__Task objective__. Which lines of the entries below include "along"? List them all.

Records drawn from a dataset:
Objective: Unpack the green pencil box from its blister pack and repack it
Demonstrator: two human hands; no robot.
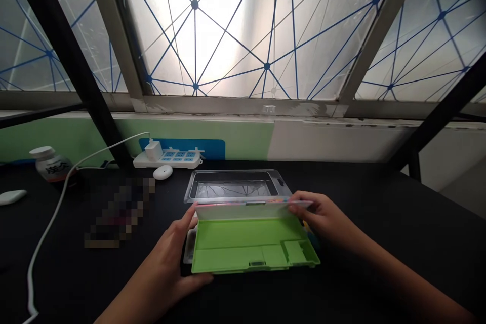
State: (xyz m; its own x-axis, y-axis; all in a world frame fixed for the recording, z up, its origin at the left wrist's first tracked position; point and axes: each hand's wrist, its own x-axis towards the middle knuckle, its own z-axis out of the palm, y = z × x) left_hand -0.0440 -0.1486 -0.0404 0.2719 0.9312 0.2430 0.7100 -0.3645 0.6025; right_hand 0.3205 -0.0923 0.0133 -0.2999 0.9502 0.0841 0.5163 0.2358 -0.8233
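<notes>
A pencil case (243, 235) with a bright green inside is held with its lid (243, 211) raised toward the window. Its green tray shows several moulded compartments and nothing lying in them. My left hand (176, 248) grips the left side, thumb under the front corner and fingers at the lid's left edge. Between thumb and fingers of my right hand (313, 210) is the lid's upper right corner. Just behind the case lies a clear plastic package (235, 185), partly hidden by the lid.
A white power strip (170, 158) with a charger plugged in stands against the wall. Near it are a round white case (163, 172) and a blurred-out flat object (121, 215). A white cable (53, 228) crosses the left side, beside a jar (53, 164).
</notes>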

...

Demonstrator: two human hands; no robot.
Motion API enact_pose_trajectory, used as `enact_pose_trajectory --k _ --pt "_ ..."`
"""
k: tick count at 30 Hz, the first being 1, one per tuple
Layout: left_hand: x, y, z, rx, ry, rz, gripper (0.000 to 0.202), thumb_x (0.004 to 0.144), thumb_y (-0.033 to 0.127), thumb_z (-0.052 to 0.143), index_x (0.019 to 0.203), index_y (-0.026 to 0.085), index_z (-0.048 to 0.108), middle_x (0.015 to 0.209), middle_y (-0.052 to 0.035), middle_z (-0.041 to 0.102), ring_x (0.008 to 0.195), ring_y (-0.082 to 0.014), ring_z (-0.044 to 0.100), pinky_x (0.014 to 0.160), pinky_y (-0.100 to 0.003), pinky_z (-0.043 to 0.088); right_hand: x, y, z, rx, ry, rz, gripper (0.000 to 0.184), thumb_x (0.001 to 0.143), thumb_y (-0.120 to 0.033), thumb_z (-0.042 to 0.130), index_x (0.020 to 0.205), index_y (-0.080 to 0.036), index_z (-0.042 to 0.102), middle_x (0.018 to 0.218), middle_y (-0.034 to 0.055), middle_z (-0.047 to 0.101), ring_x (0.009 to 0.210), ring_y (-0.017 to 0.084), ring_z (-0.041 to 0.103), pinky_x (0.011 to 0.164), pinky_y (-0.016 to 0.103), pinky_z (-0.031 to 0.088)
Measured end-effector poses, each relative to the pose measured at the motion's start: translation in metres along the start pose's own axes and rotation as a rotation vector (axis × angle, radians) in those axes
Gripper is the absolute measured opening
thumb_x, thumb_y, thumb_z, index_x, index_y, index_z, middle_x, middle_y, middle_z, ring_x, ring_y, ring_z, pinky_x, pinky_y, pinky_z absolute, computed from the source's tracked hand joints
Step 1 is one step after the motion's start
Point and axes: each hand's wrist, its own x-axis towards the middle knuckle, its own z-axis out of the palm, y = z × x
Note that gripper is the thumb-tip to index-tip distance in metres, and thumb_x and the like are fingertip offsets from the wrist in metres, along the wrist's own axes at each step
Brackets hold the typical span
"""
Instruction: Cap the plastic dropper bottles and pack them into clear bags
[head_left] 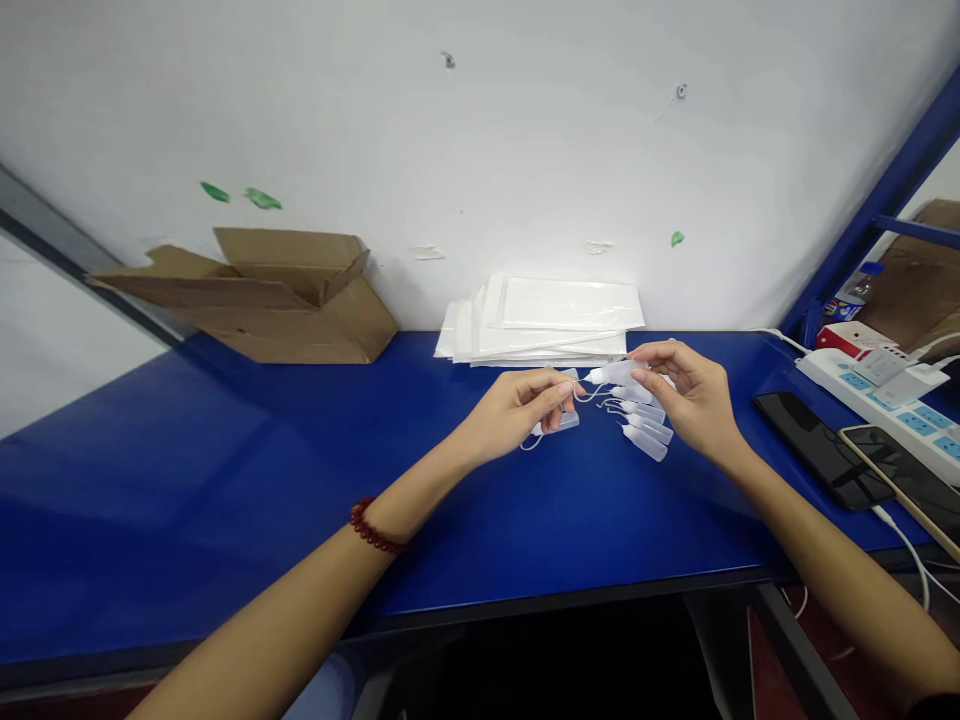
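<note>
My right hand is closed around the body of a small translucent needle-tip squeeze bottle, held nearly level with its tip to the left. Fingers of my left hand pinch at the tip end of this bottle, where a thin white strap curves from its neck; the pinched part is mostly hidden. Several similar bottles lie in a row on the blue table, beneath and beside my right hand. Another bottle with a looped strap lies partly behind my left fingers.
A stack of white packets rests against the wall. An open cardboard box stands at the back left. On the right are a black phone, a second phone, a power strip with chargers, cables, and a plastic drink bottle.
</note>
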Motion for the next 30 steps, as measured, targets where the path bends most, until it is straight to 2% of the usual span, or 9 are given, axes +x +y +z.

__Response area__.
Measured end-effector poses, each relative to the pose measured at the motion's start: translation in metres along the start pose's own axes and rotation as a rotation vector (axis × angle, radians) in those axes
Note that gripper is the thumb-tip to index-tip distance in metres, and thumb_x and the like are fingertip offsets from the wrist in metres, along the wrist's own axes at each step

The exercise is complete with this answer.